Hi i got a 1985 buick regal stock with 108,000 miles. i was wondering how much hydraulics would cost to get installed. Just a basic set up front,back,side,side,3 wheel and maybe a little hop. Any info would help me out, i live in Ohio and their isnt any hydraulic places around, so i cant go and get a estimate. Thanks for your time


----------



## Erika CCE (Jun 23, 2011)

*We have a 2 pump street kit FBSS for only $1,199.95 and it comes with everything except springs and batteries. Let me know if you have any questions or you can call me at 888-266-5969 ext.405 We are located in Louisville KY so shipping will only take 1-2 days or you can come and pick it up yourself! 
**









***TOP OF THE LINE PRODUCTS IN THIS KIT***
*COMPETITION MOTORS
*MARZOCCHI #7 GEARS
*PARKER DUMPS
*PARKER HOSES
*ACCUMAX SOLENOIDS*


----------



## Don Pedro (Apr 23, 2008)




----------



## Hydros (Apr 30, 2002)

The way I look at it, I have bought from many shops. Liked pro hopper, Ottos, and wish I knew the whole story why they went down. Seems some shops would lay you out on a board with splinters and do you up. OH there is one shop here on LIL that are crooks, can't say who, but some people like them. Usualy if you are somewhat known, they won't rip you off.

But I did notice BMH had at least a 5% discount and a lot of good inovations like Reds and Porkies and others. But BMH seemed to lead the way, so they might have a few items priced higher, but nick picking prices is not worth your time, just go with BM. 

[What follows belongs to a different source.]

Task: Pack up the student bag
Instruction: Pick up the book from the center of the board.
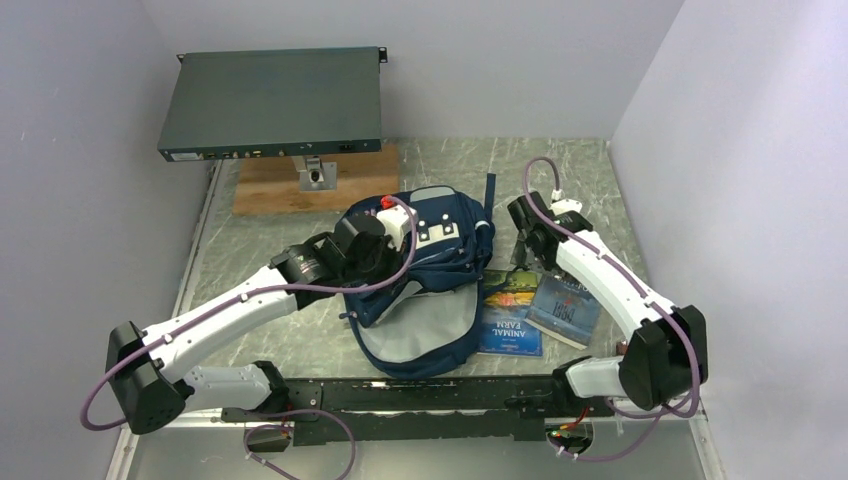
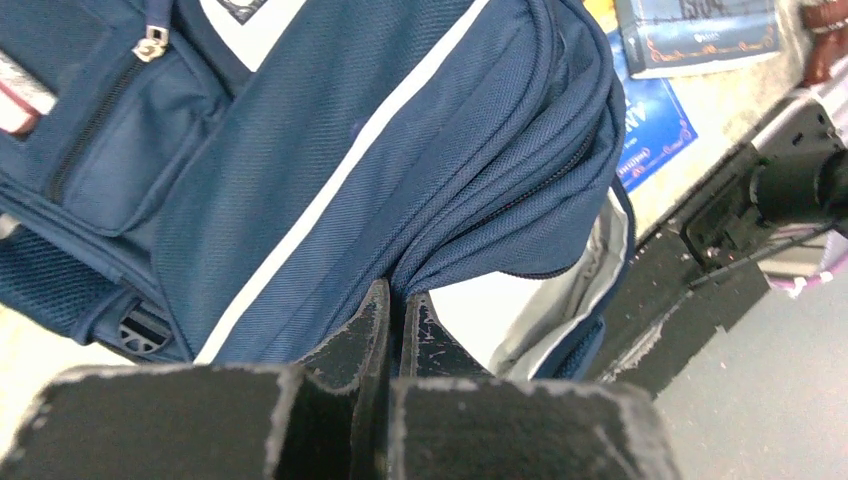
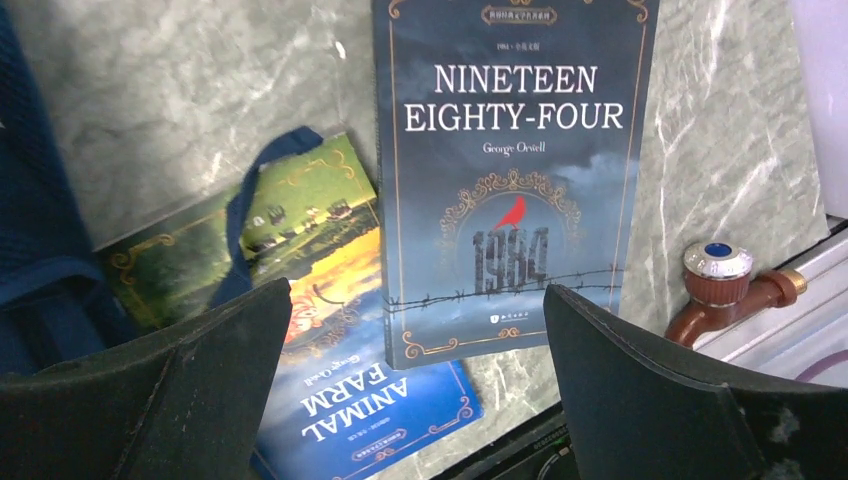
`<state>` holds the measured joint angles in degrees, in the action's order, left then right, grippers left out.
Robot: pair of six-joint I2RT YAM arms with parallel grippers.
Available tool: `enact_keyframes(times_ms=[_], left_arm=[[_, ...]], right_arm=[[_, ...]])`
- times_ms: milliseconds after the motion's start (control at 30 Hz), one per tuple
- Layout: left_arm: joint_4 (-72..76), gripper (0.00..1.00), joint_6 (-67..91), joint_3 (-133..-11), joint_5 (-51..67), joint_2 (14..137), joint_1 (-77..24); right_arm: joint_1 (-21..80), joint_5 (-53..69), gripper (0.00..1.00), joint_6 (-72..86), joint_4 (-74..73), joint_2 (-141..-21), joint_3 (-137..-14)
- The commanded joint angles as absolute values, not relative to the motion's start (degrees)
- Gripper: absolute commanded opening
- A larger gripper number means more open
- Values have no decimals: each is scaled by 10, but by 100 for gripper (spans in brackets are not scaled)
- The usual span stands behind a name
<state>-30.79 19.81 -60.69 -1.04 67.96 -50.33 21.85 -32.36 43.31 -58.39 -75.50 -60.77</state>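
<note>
Top external view, from the near edge outward: 2 white arms are bolted at the front of the grey marbled bench (image 1: 560, 170). The left arm (image 1: 230, 305) stretches forward and to the right, its wrist low over the large navy-blue fabric student bag (image 1: 440, 250) with grey stripes. The left wrist view shows the left end effector (image 2: 395, 295) with its fingers pressed almost together, pinching a fold of the bag's navy fabric at the rim of the main opening. The right arm (image 1: 610, 280) folds up from its base and reaches forward. The right end effector (image 3: 417, 290) is spread wide and hovers above the books, touching neither.

The student bag lies flat in the middle of the bench, between the 2 arms. Its 1 main compartment gapes toward the near edge and shows pale grey lining (image 1: 425, 320).

Just to its right lie 2 paperbacks. The dark grey-blue "Nineteen Eighty-Four" book (image 3: 515, 180) partly overlaps the blue and yellow "Animal Farm" book (image 3: 340, 400), and a dark strap (image 3: 240, 210) crosses the latter. Beside them sits 1 small reddish-brown tap-shaped object (image 3: 730, 285).

Farthest back, 1 wooden block (image 1: 270, 185) carries 1 flat dark metal box (image 1: 270, 100) on a bracket.
</note>
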Motion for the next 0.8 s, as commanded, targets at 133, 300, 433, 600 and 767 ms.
enact_keyframes(times_ms=[133, 300, 433, 600, 767], left_arm=[[-288, 31, 181, -601, 120, 643, -492], [-242, 85, 197, -625, 132, 611, -524], [-153, 100, 227, -646, 131, 661, -594], [62, 96, 306, -630, 178, 815, -632], [61, 89, 348, -720, 135, 984, -650]], right_arm=[[186, -204, 94, 424, -456, -722, -485], [139, -176, 87, 438, -401, -638, -416], [77, -170, 86, 417, -405, -599, -409], [-23, -123, 87, 360, -403, -584, -417], [-110, -39, 87, 335, -380, -586, -416]])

Yeah, sometimes when on the phone you can even hear one of them yelling real loud in the background. :roflmao: Must have been a hectic day.


----------



## binky79 (May 2, 2009)

Hit up Alex and the boys at hoppos. Great service very knowledgable and honest


----------



## OGJordan (Nov 10, 2004)

what part of Ohio are you in?


----------



## Alabaster (Jun 17, 2013)

The big thing you'll run into, like any custom project, is labor. High quality parts aren't cheap, and high quality labor isn't either. Probably even harder to come by.


----------



## Heath V (Oct 12, 2010)

Out here on the west coast I'd say about 3k for something clean and reliable give or take. It all depends on what you want.


----------



## bodyman1979 (Oct 16, 2013)

I haven't done many setups...but a shit ton of repairs and maintenance...I only use two places....cce hydraulics and black magic!...black magic is always busy so use (Don Pedro)^ he's a bm dealer he always answers my text and calls!


----------



## Don Pedro (Apr 23, 2008)

bodyman1979 said:


> I haven't done many setups...but a shit ton of repairs and maintenance...I only use two places....cce hydraulics and black magic!...black magic is always busy so use (Don Pedro)^ he's a bm dealer he always answers my text and calls!


 :nicoderm:


----------



## CadillacTom (Nov 19, 2010)

There are people in Ohio that gets down. Where are you located?


----------